Djukic thinks the crisis will drastically hit Serbia. By relaying what they told him through a survey he did with workers and employers, from micro to small businesses, the situation is likely to be much more drastic than in 2009. “Probably at the level of the 1999 fall”.
He said that there would be a slightly lower recession in the world than in our country.
People need to be told the truth and told that they cannot live with higher spending, higher wages, all payments from the budget, including pensions, and our GDP will be lower, he said.
Many things could be done, said N1 source, adding that in conversation with representatives of small and micro enterprises, he was told that he needed relief from his current tax obligations, but not only that, but also other things – how to ensure the transportation of workers, sanitary ware, masks – when you have nowhere to buy them and your supplies run out …
The president announces billions of grants, when asked what can be expected, Djukic states that if you do not know how to help, whether to give special loans to some banks, then … “Banks send emails to loan users that they do not have to repay those loans these three months, and then they neatly calculate all these interest rates and attach them to their installments…Then it means that they will be in some types of earnings, but come on”.
If you tell people right at the start of a pandemic, they don’t have to pay bills (to some groups), so how will some people survive, he asked. This general non-payment of my respondents is most frightening, said the professor.

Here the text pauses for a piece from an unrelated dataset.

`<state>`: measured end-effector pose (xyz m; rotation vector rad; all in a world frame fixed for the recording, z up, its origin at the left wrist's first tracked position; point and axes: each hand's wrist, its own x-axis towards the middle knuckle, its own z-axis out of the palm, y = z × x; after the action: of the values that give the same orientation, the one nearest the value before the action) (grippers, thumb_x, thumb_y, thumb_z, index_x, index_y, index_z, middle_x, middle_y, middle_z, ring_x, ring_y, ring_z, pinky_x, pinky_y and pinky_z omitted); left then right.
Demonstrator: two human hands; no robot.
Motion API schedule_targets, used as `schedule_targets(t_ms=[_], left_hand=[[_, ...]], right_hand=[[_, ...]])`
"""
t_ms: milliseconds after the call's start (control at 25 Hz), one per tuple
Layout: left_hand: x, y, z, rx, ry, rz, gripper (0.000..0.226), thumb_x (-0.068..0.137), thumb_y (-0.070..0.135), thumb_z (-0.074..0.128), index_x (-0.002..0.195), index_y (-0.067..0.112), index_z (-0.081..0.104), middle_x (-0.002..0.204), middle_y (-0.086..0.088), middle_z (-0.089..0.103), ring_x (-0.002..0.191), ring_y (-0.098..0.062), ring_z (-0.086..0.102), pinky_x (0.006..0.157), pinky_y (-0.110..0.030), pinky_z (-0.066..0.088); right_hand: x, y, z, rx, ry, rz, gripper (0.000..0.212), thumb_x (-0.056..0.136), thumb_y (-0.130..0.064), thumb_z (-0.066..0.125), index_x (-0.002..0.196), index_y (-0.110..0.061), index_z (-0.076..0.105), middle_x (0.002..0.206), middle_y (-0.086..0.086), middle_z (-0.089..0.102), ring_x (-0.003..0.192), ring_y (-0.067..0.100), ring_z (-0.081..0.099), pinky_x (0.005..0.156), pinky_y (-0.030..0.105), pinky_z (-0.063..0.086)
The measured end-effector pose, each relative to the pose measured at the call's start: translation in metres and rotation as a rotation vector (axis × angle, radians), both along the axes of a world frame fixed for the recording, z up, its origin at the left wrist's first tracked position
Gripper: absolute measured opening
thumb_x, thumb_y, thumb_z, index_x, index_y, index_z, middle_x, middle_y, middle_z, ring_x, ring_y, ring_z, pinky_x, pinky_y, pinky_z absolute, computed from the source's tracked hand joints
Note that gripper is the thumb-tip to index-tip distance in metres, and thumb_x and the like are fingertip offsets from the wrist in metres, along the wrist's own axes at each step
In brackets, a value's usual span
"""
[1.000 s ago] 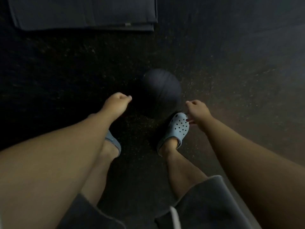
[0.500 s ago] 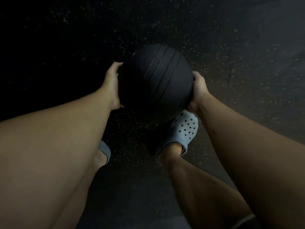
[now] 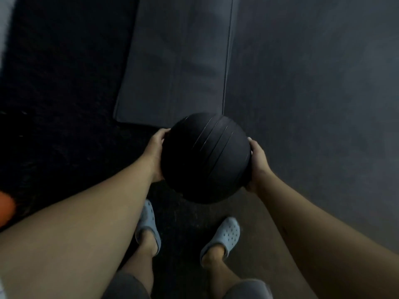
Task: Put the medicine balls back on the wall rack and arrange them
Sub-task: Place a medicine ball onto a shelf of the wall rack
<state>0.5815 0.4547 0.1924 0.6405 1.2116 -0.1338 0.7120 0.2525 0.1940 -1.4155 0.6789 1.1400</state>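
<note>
You hold the black medicine ball [image 3: 206, 157] clear of the floor, above your feet, your left hand [image 3: 154, 154] and right hand [image 3: 258, 161] pressed to its opposite sides, fingers spread and curved around it. The wall rack is not in view, so this ball is not yet racked; carrying, placing and arranging all seem left. A grey mat [image 3: 172, 61] lies ahead.

A dark, speckled rubber floor [image 3: 64, 104] carries a flat grey rectangular mat [image 3: 172, 61] at twelve o'clock. Two pale blue perforated clogs [image 3: 224, 236] stand at six. An orange rounded object [image 3: 5, 209], blurred, sits at nine.
</note>
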Motion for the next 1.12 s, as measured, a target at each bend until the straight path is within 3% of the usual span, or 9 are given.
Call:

All of my interviewees said they could last but one to five months in the present circumstances. And they all say – I have not fired anyone, I pay contributions and taxes, but they are suspicious of the measures, they are afraid of a selective approach – that someone will give their friends meat, cabbage, and on average it turns out that they have given a charm, Djukic said.
“They tell me roughly – it’s easy for someone who has a hotel, which is otherwise empty, to give to the state to pay for maintenance and use it, and what little we give”, he said.

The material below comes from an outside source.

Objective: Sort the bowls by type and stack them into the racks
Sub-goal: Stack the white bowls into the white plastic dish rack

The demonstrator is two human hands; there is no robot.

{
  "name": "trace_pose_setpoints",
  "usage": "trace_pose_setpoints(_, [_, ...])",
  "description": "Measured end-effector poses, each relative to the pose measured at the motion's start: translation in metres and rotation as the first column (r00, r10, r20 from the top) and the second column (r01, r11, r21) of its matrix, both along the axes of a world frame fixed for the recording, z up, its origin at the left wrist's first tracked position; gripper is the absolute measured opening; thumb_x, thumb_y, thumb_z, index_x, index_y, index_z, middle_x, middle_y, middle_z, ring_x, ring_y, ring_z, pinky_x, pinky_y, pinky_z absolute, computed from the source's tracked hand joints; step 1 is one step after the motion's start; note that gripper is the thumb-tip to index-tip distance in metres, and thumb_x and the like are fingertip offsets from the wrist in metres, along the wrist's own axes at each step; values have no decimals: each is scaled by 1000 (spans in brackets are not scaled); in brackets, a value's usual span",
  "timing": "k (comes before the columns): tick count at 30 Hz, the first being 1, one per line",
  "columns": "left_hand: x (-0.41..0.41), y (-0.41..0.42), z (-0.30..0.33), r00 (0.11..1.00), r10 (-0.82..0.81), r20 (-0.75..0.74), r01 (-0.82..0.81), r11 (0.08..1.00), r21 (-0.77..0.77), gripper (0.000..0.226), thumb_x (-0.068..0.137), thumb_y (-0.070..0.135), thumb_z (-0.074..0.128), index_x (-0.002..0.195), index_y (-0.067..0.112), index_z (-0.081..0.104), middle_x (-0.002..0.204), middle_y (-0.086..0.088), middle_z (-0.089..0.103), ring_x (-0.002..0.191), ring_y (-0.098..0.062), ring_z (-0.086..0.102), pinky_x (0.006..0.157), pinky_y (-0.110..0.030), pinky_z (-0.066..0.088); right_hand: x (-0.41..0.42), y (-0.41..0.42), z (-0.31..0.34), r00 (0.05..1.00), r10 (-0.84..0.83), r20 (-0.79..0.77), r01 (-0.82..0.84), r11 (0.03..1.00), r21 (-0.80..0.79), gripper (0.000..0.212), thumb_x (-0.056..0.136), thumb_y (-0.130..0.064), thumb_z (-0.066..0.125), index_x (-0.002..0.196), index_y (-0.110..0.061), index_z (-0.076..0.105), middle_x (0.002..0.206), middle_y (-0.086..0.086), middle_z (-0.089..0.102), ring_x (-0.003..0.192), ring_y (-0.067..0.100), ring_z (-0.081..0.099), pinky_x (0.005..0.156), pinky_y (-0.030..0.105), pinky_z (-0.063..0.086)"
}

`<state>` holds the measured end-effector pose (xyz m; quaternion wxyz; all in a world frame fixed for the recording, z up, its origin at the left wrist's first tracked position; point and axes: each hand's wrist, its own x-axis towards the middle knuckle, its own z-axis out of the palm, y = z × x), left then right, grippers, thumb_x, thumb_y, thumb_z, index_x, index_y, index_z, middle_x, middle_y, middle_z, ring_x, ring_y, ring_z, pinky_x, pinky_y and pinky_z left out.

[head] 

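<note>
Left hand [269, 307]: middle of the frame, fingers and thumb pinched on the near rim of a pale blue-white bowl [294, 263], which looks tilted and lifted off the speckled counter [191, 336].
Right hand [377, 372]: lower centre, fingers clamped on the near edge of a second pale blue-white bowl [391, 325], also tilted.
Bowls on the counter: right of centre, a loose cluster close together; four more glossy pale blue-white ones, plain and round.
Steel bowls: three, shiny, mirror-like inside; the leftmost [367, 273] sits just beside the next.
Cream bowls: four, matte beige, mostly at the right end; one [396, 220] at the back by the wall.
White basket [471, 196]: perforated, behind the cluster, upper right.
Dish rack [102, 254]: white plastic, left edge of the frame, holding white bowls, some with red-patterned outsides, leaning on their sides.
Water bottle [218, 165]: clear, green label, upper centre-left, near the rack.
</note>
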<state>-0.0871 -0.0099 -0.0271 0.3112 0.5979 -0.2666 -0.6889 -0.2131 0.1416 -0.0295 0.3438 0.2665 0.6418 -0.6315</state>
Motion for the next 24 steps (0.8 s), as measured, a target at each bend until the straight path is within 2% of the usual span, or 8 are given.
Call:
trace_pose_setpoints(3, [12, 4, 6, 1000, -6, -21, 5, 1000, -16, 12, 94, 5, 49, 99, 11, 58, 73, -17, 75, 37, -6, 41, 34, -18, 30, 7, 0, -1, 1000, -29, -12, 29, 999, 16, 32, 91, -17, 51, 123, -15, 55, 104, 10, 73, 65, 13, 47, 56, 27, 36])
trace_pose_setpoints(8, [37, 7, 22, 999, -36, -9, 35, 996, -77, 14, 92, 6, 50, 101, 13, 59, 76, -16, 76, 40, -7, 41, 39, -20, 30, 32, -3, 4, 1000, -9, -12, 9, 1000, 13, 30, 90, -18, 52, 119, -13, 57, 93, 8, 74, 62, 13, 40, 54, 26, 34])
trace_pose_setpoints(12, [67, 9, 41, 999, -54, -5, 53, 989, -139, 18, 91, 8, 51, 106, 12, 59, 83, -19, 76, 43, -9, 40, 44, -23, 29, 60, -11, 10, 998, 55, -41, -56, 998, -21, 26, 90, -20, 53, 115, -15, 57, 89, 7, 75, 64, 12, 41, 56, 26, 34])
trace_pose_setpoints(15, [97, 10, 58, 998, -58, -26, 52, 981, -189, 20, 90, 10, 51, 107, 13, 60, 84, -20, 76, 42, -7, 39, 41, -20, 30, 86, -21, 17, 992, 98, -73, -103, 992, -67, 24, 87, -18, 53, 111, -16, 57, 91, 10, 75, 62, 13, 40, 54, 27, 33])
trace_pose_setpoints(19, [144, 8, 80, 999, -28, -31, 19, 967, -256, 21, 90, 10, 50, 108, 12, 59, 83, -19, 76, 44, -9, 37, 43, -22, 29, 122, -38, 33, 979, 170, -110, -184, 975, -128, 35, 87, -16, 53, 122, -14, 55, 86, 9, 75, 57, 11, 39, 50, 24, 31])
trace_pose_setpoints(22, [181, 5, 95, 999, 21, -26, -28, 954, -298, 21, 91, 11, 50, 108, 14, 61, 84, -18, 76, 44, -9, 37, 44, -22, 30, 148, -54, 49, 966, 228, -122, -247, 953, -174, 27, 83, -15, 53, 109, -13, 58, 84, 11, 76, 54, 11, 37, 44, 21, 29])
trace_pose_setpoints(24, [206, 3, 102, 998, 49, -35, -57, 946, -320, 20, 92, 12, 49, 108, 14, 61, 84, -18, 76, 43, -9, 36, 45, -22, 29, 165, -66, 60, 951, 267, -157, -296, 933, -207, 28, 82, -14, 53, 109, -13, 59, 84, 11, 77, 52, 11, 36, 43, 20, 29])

There will be no sudden recovery even after the epidemic passes, because there is a psychological factor, and he reminds us that the epidemic is accelerating and decreasing differently, in different countries, because in India it is just beginning.

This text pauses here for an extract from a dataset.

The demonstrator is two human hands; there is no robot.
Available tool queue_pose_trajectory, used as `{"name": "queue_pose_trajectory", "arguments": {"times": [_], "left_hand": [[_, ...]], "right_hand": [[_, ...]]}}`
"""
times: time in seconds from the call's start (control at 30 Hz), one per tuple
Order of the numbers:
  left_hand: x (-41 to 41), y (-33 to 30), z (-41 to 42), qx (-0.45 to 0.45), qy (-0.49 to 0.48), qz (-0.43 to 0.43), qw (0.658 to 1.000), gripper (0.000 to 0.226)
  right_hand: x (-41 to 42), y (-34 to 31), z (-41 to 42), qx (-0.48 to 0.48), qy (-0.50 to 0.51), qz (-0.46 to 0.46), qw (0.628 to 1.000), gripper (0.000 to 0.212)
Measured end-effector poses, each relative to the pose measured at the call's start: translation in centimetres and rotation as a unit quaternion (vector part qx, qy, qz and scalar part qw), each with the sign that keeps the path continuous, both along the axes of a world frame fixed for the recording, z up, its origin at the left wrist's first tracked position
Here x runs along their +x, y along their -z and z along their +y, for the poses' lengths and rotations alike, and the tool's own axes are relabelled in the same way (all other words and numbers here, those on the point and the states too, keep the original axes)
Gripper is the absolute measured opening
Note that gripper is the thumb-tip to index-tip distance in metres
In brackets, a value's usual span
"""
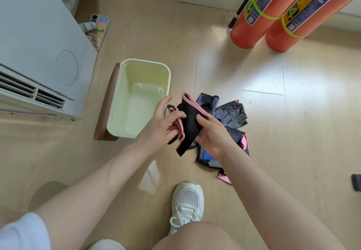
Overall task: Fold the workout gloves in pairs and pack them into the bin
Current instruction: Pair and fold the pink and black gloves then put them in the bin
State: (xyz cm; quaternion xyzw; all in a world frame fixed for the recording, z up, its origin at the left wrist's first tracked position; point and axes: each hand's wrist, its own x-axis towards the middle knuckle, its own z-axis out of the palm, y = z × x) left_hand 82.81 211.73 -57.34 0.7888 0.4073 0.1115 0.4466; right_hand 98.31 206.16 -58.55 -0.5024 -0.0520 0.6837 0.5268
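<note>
A black glove with pink trim (189, 120) was held above the floor (273, 132), just right of the empty bin (145, 62), gripped by the left hand (164, 126) along its pink edge and by the right hand (212, 134) from beneath. The folding step was judged in hand, with nothing yet packed. Next, its mate must be drawn from the remaining gloves (230, 113) heaped on the floor.

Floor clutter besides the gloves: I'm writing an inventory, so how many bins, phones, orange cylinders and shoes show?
Bin: 1
Phone: 1
Orange cylinders: 2
Shoe: 1
Total: 5
</note>
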Motion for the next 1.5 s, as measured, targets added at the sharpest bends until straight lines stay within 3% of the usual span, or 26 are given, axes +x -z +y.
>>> {"name": "queue_pose_trajectory", "arguments": {"times": [0.07,0.13,0.2,0.3,0.47,0.57,0.67,0.77,0.9,1.0,1.07,1.13,1.2,1.23,1.37,1.43,1.47,1.5], "left_hand": [[0.0,0.4,-0.1,0.042,0.034,0.019,0.998,0.020],[0.1,0.8,0.0,0.094,0.053,0.062,0.992,0.011],[0.1,1.1,0.3,0.164,0.001,0.100,0.981,0.011],[0.7,-0.1,0.7,0.155,-0.164,0.108,0.968,0.012],[2.4,-1.4,2.1,-0.096,-0.317,-0.012,0.943,0.022],[2.9,-1.5,2.4,-0.289,-0.375,-0.134,0.870,0.015],[2.7,-1.5,1.5,-0.367,-0.378,-0.198,0.827,0.011],[1.7,-1.2,1.2,-0.377,-0.397,-0.209,0.810,0.031],[0.8,-0.6,0.8,-0.361,-0.389,-0.188,0.826,0.033],[0.4,-0.2,0.6,-0.394,-0.381,-0.213,0.809,0.053],[0.0,-0.2,0.6,-0.392,-0.373,-0.230,0.809,0.057],[-0.5,-0.2,0.7,-0.344,-0.376,-0.232,0.829,0.038],[-1.3,0.0,0.9,-0.295,-0.394,-0.224,0.841,0.024],[-1.8,0.3,1.0,-0.278,-0.397,-0.221,0.846,0.022],[-3.7,0.6,1.7,-0.175,-0.350,-0.158,0.906,0.024],[-4.7,0.5,1.9,-0.054,-0.291,-0.107,0.949,0.024],[-5.0,0.3,1.9,0.037,-0.241,-0.072,0.967,0.027],[-5.4,0.5,2.0,0.130,-0.184,-0.039,0.973,0.030]], "right_hand": [[0.3,-0.2,-0.3,-0.014,0.018,0.043,0.999,0.029],[0.6,-0.4,-0.5,-0.020,0.032,0.005,0.999,0.027],[1.1,-0.5,-0.5,-0.043,0.081,-0.157,0.983,0.020],[1.7,-1.4,-0.2,-0.072,0.177,-0.418,0.888,0.007],[-0.3,-2.8,0.9,0.088,0.089,-0.548,0.827,0.019],[-2.3,-1.9,1.6,0.196,0.014,-0.624,0.757,0.013],[-3.9,-0.2,1.1,0.220,-0.109,-0.649,0.720,0.016],[-4.5,0.9,0.4,0.249,-0.165,-0.656,0.693,0.017],[-4.5,1.5,0.3,0.335,-0.178,-0.688,0.618,0.031],[-4.3,1.9,0.6,0.376,-0.180,-0.708,0.570,0.035],[-4.0,2.1,1.0,0.390,-0.209,-0.698,0.563,0.028],[-4.1,1.9,1.2,0.394,-0.272,-0.677,0.558,0.023],[-4.3,1.7,1.4,0.389,-0.338,-0.631,0.580,0.039],[-4.4,1.5,1.6,0.379,-0.333,-0.608,0.613,0.039],[-3.9,0.4,3.3,0.221,-0.182,-0.501,0.817,0.028],[-3.3,0.0,4.7,0.127,-0.130,-0.304,0.935,0.023],[-3.0,0.0,5.5,0.097,-0.102,-0.165,0.976,0.021],[-2.6,0.0,6.2,0.077,-0.077,-0.060,0.992,0.030]]}}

Returning to the current state and measures of the state, Djukic says that everyone should be explained that it cannot be spent more and that public money and finances be preserved. He states that bonuses are given to medical professionals for special efforts and risks, but in no way can they be said to be lump sum, there is an increase. In this state of affairs, something can be increased and shared, but if you do not have pay grades and have not formulated the sector, you have no trump card to make lump-sum promises, he concludes, N1 reports.